[REQUIRED ACTION]: Extract the whole listing as it stands. Do not include the pictures.

[DATA PROVIDED]:
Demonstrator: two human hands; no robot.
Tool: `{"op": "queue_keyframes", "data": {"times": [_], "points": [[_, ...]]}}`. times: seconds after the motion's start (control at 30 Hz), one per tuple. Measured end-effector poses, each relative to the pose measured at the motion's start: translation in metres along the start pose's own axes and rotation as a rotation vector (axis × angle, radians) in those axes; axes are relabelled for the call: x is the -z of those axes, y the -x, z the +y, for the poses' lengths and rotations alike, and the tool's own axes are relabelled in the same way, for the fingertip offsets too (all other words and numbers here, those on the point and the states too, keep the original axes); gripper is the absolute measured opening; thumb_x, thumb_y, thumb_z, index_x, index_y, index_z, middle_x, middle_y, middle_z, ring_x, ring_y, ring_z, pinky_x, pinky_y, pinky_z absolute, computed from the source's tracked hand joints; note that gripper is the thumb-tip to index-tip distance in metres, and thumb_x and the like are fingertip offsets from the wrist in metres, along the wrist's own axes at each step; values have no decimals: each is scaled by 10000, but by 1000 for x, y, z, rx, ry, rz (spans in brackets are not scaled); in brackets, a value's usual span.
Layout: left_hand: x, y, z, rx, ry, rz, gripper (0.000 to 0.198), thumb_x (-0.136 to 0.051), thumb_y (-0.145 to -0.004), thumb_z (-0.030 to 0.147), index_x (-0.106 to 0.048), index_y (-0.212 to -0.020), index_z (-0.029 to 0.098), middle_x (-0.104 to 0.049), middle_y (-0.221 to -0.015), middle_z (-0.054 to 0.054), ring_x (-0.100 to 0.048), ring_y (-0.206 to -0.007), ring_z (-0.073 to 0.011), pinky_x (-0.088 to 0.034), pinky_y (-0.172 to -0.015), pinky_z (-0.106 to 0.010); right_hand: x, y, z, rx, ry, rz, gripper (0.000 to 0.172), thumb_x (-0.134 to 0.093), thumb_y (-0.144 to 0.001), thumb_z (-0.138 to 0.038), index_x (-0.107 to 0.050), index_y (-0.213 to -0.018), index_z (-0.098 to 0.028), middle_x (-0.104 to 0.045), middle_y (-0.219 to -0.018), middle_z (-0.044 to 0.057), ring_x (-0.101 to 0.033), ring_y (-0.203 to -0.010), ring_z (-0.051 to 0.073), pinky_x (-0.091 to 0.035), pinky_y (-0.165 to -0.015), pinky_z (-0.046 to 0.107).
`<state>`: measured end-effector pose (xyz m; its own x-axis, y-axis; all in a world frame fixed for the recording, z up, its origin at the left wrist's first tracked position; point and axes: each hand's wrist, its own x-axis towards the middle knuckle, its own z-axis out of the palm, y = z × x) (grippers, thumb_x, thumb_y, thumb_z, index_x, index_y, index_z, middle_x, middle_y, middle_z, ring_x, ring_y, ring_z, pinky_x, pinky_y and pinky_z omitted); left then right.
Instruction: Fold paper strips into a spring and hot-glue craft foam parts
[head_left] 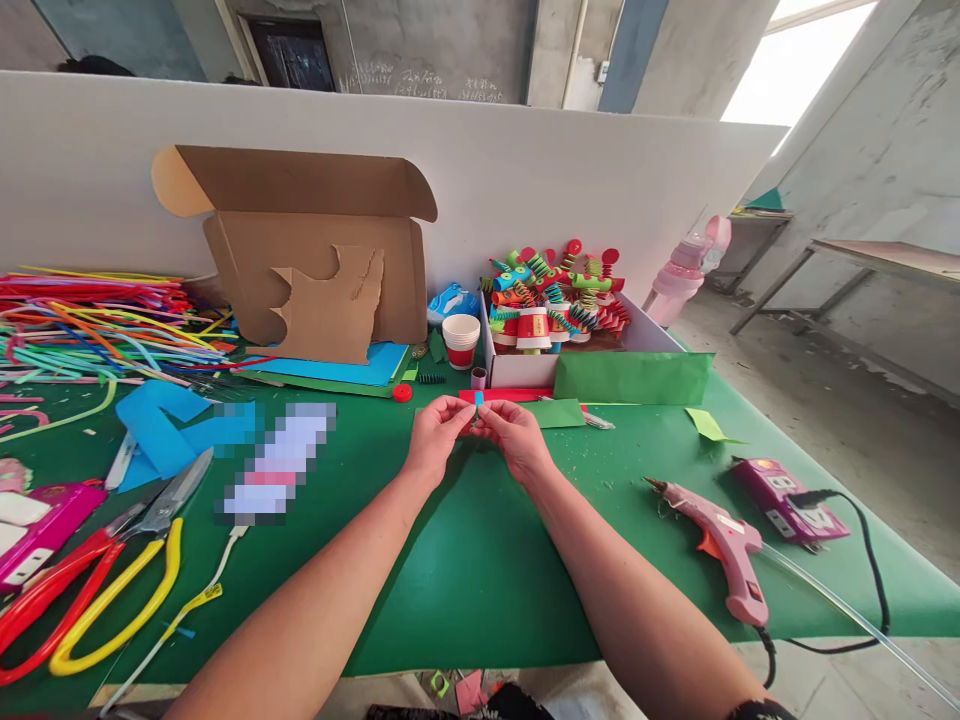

[ANSWER SECTION]:
Demonstrator: two human hands; no robot.
Tool: `{"op": "queue_keyframes", "data": {"times": [_], "points": [[_, ...]]}}`. times: seconds after the motion's start (control at 30 Hz), one per tuple. Measured end-effector poses, each relative to the pose measured at the motion's start: translation in metres along the start pose's own axes and rotation as a rotation vector (axis × angle, radians) in those axes; axes are relabelled for the call: x is the -z of those axes, y the -x, z the +y, for the poses' lengths and rotations alike, and the tool's own axes are relabelled in the same way, for the fingertip offsets too (all other words and numbers here, those on the point and the states too, keep the original axes); gripper is the absolute measured opening; thumb_x, thumb_y, thumb_z, index_x, index_y, index_z, middle_x, middle_y, middle_z, ring_x, ring_y, ring_z, pinky_x, pinky_y, pinky_z absolute, computed from the source's tracked hand joints; note that gripper is the thumb-tip to index-tip distance in metres, and thumb_x and the like are fingertip offsets from the wrist in metres, along the wrist's own axes at each step; values have no decimals: each is scaled by 10000, but by 1000 for x, y, z, rx, ry, rz (spans in brackets are not scaled); in brackets, a value's usual span.
Layout: left_hand: x, y, z, rx, ry, rz, gripper (0.000 to 0.198), thumb_x (-0.136 to 0.051), thumb_y (-0.145 to -0.004), thumb_z (-0.030 to 0.147), index_x (-0.106 to 0.048), index_y (-0.212 to -0.020), index_z (-0.029 to 0.098), middle_x (-0.104 to 0.049), middle_y (-0.221 to -0.015), middle_z (-0.054 to 0.054), ring_x (-0.100 to 0.048), ring_y (-0.206 to -0.007), ring_z (-0.073 to 0.011), pinky_x (-0.088 to 0.034), pinky_y (-0.172 to -0.015), pinky_z (-0.106 to 0.010); right_hand: x, y, z, rx, ry, rz, gripper (0.000 to 0.172), thumb_x (-0.134 to 0.093), thumb_y (-0.144 to 0.001), thumb_z (-0.138 to 0.038), index_x (-0.107 to 0.050), index_y (-0.213 to -0.018), index_z (-0.098 to 0.028), middle_x (-0.104 to 0.045), middle_y (-0.219 to -0.018), middle_z (-0.044 to 0.057), ring_x (-0.101 to 0.033), ring_y (-0.203 to -0.010), ring_z (-0.051 to 0.073), pinky_x (-0.091 to 0.035), pinky_y (-0.165 to -0.015), pinky_z (-0.046 to 0.107).
`<state>`: measured end-effector pose (xyz m; its own x-axis, y-axis; all in a world frame fixed for the recording, z up, its origin at the left wrist's first tracked position; point and axes: each hand's wrist, its own x-axis towards the middle knuckle, its own z-axis out of the palm, y = z × x) (grippers, thumb_x, thumb_y, thumb_z, index_x, index_y, index_z, middle_x, middle_y, middle_z, ring_x, ring_y, ring_z, pinky_x, pinky_y and pinky_z omitted); left then right.
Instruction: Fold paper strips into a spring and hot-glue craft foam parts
[head_left] 

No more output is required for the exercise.